In general, lncRNAs may act as oncogenes or tumor suppressors to regulate tumorigenesis, proliferation, invasion, and metastasis18,19. lncRNAs play a critical role in many biological processes by silencing miRNAs, which is a canonical ceRNA regulating pattern. Aftab et al. reviewed the miRNAs and lncRNAs implicated in melanomagenesis, such as SPRY4-IT1, BANCR, and HOTAIR, indicating the pivotal interaction of lncRNA/miRNA on proliferation, cell cycle, migration, invasion, and immune evasion20. Our study indicates that CCAT1 acts as an miR-33a sponge and exerts a carcinogenic role by targeting miR-33a.

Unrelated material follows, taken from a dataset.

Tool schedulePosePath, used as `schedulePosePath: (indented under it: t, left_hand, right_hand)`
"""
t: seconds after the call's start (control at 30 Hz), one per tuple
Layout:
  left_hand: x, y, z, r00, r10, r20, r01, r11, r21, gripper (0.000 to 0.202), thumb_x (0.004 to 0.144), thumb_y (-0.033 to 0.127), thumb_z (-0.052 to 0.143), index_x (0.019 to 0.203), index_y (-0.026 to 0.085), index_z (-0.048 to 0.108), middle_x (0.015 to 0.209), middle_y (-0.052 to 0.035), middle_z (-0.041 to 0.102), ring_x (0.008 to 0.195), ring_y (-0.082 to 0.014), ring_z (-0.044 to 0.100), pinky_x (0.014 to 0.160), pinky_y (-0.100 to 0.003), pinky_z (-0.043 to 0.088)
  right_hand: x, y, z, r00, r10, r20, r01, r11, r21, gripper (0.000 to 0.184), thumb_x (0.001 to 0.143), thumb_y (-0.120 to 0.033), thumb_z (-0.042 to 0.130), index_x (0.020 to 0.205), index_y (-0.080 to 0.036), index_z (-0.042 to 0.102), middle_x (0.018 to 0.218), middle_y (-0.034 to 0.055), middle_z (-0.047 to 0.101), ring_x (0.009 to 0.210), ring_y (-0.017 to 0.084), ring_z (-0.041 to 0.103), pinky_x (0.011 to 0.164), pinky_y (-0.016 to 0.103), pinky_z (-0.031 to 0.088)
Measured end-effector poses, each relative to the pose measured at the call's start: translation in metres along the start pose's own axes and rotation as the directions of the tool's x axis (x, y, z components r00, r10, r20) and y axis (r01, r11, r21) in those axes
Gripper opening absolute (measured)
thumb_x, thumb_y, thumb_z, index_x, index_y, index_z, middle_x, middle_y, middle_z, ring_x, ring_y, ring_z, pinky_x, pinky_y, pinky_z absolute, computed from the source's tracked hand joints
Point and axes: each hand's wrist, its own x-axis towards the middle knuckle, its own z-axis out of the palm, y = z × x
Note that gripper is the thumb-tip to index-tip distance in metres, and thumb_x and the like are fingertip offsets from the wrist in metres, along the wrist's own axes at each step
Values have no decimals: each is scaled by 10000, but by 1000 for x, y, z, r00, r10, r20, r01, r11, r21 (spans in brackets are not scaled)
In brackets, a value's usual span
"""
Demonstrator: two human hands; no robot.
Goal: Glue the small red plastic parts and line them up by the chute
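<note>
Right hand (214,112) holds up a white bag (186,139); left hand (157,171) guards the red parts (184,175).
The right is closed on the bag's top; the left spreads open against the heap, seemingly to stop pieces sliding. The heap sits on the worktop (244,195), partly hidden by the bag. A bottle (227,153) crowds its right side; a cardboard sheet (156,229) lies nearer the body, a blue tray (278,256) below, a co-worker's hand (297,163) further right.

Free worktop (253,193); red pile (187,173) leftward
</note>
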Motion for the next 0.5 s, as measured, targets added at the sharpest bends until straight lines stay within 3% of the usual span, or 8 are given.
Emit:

It is widely known that early diagnosis and therapy can significantly increase the survival rate of melanoma patients21,22. Thus, effective and specific biomarkers for early detection and diagnosis of melanoma are urgently required. In breast cancer, CCAT1 overexpression is significantly higher than those in adjacent normal tissues and associated with differentiation grades, TNM stages, and lymph node metastases, suggesting that CCAT1 could act as a novel biomarker in the prognosis of breast cancer patients11. In melanoma, lncRNA PVT1 is upregulated in melanoma tissues and the serum compared to that in nonneoplastic nevi23. Our study revealed that CCAT1 was specifically overexpressed in melanoma tissue, suggesting an efficient and valuable diagnostic marker.

In summary, our study uncovers the tumor-promoting role of CCAT1 in melanoma genesis via sponging miR-33a, providing insights into the mechanisms of the lncRNAs/miRNAs pathway and useful biomarkers or future therapeutic targets for melanoma oncogenesis.